Den Auftakt machte das Berliner Trio Slawin/Eldh/Lillinger, es hatte sich den New Yorker Trompeter Ralph Alessi als Gast dazu geholt, eine sinnvolle Ergänzung. Wanja Slawin spielte sein Altsaxophon süffiger als zuletzt, seine Linien wirkten eruptiver. Dazu bildeten der kühl-elegante Ton und die wie akademisch berechneten Linien Alessis ein stimmiges Pendant.

Die collageartigen Arrangements wurden von vor allem von Wirbelwind Christian Lillinger am Schlagzeug vorangetrieben, der zwischen flirrendem Drum’n’Bass, kantigem Rock oder jagendem Free-Jazz-Puls irrwitzig behände wechselte. Man hat es schon gehört, und doch verblüffte es wieder. Peter Eldh am Kontrabass zog versiert mit.

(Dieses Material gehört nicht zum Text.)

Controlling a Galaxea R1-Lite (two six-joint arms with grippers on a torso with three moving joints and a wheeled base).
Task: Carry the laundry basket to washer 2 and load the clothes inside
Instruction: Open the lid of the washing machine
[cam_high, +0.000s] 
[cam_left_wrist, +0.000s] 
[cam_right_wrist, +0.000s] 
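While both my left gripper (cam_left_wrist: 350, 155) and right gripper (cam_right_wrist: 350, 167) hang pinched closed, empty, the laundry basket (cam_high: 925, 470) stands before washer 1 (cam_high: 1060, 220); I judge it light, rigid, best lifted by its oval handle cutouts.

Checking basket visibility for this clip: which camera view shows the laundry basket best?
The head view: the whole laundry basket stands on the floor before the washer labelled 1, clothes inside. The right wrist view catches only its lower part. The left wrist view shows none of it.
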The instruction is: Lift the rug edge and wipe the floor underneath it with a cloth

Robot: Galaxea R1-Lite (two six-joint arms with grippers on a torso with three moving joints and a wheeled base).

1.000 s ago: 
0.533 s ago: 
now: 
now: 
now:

Wollte man es böse formulieren, folgte dann mit dem Trio des norwegischen Geigers Ola Kvernberg die „Pause“ in einem Programm, das an den Eckpunkten von Gruppen in der Tradition des Free Jazz’ bestimmt wurde. Um es positiv zu sagen: Mit der Musik Kvernbergs konnte man sich zwischendurch wieder erden.

Kvernbergs Musik lebt vom singenden Klang seiner Geigen, von seinen sehnsüchtig-melancholischen Melodien, von der Atmosphäre, die zwischen Walzer-Tango und Blues-Country-Song wechselt und ihre Mitte immer wieder in zeitloser Folkmusik findet, weniger im Jazz. Da liegt kaum ein Ton mal jenseits der Harmonien, da runden sich die liedhaften Formen immer von einem Anfang zu einem Ende. Das Publikum war Kvernberg, Steinar Raknes (Bass) und Erik Nylander (Schlagzeug) dankbar.

Mit dem New Yorker Altsaxophonisten Steve Lehmann und seinen Begleitern Matt Brewer am Kontrabass sowie Schlagzeuger Damion Reid war die „Pause“ dann wieder zu Ende. Lehmanns Stücke sind überkomplex strukturierte Langformen, die Brewer und vor allem Reid virtuos und lebendig mit Leben füllten. Die meist zugrunde liegenden Ostinati verschleierten oft per Akzentuierung ihre rhythmische Struktur.

Der einzig wirklich freie Spieler in seinem Trio ist Lehmann selbst, der seine Linien mit virtuoser Geläufigkeit, und klanglich äußerst farbenreich über die von Brewer und Reid markierten Formen legt. Lehmanns Musik schafft den Spagat zwischen intellektuellem Anspruch und drängendem Groove, zwischen abstrakter Architektur und intensivem Zusammenspiel — beeindruckend.